▶ [AIM OF THE TASK]
If a line in the data has the string "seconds", please show it.

▶ [GIVEN DATA]

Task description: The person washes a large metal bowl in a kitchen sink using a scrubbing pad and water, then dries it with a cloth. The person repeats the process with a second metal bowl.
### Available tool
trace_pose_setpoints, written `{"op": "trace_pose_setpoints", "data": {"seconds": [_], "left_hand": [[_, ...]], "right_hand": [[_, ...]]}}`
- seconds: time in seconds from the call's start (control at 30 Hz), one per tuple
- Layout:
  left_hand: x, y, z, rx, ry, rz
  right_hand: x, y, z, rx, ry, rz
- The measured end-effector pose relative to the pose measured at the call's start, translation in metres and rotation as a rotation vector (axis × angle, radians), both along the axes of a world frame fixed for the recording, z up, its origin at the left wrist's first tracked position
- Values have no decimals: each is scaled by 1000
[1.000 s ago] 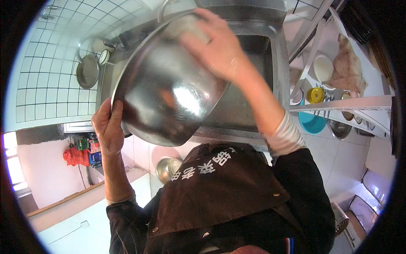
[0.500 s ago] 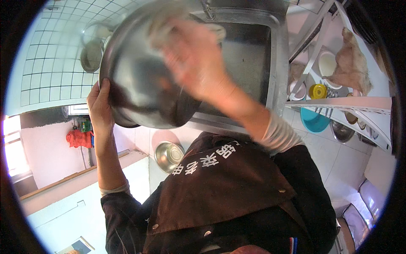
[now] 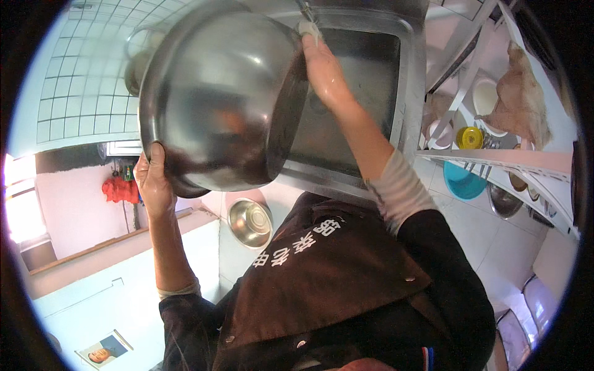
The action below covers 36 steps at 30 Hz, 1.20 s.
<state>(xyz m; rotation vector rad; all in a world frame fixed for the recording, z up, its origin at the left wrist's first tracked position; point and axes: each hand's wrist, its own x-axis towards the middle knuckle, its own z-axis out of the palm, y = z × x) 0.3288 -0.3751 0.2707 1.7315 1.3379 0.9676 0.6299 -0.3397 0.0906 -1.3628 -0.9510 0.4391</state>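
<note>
A large, deep stainless steel pot is tipped on its side over the left part of the sink, its shiny outer wall facing me and its flat base turned right. At the near left, my left hand is closed on the pot's rim, thumb on the outside. My right hand is at the far edge of the base, its fingers closed on a pale cloth against the metal. Part of the cloth is hidden by the fingers, and the pot's inside faces away from me.
The steel sink basin lies right of the pot, below a faucet. On the floor stands a metal bowl. A white rack at right carries dishes, a yellow container and a draped cloth.
My right hand has moved from over the pot's outer wall to the base's far edge, farther right. The pot has turned slightly, showing more base, and my left hand sits a little nearer.
</note>
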Motion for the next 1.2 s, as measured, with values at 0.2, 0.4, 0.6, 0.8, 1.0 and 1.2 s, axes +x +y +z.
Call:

▶ [ANSWER SPACE]
trace_pose_setpoints, written `{"op": "trace_pose_setpoints", "data": {"seconds": [_], "left_hand": [[_, ...]], "right_hand": [[_, ...]]}}`
- seconds: time in seconds from the call's start (control at 30 Hz), one per tuple

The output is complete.